After my grandmother’s funeral my freshman year, doing what I needed to do meant meeting as many people in my entryway as possible, and throwing myself into my books and classes. Sometimes, while reading The Odyssey, I’d get lost in the hero’s struggles and temporarily forget those of my family. In Paris, the summer when my grandfather passed away, I took to wandering the streets. One day, I stumbled upon a book fair outside Saint-Sulpice, where vendors were selling limited edition books and artwork under white tents.

“Look at this book here, young man,” an elderly woman said, holding out a collection of poems by Paul Verlaine. “I think you might like it.”

I bought the book and read a few poems on the steps of Saint-Sulpice. To my surprise, I found that I was happy.

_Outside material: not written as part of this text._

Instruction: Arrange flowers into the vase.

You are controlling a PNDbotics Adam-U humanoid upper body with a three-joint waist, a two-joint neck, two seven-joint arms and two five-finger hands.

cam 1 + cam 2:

After Hurricane Sandy, I returned home to Rockaway for the holidays, but the weary sight of my family and neighbors told me that things had changed. Running had always been a way to clear my head; now, without a boiler or hot water, I ran to keep warm. (My family received a few government-issued electric heaters, which I’d accidentally knock over while walking around the house in my fuzzy slippers, much to my parent’s chagrin.) Without an open grocery store in the neighborhood where I could buy fresh ingredients, I got creative, using non-perishables we had saved from before the storm to cook. (Dry oatmeal with peanut butter, honey, and a sprinkle of cinnamon became a staple.) Without my books to read, or access to the Internet, I began writing again.

Unexpectedly, Hurricane Sandy allowed me to spend more time with my family and friends from home than I would’ve otherwise. Meals became extended conversations that lasted for hours; nights spent at my aunts’ and uncles’ apartments had all the wonder of childhood sleepovers (and just as many cookies). In the same way I had found solace in the classrooms of Yale and the strange streets of Paris after my grandparents passed away, my shifting circumstances after Sandy gave me opportunities to cope.

***

At Thanksgiving dinner at my aunt’s one year ago, a month after the storm, neither my grandmother nor grandfather was present. This meant no fried rice on the table and no money under our plates (traditions of theirs, respectively). Yet we still had a 25-pound turkey and enough stuffing and dessert to feed an army.

My parents, brother, and I left the meal as full and as warm as ever, even as we headed back to my grandmother’s — a house that was not our own. The next day, as we crossed the bridge to Rockaway to repair our home, I gazed over the peninsula and saw mounds of debris shining in the sober sun. We were returning to a junkyard of houses, cars, and memories, as seagulls and scavengers flew overhead. The hurricane had taken us many places, but our home was still there, waiting.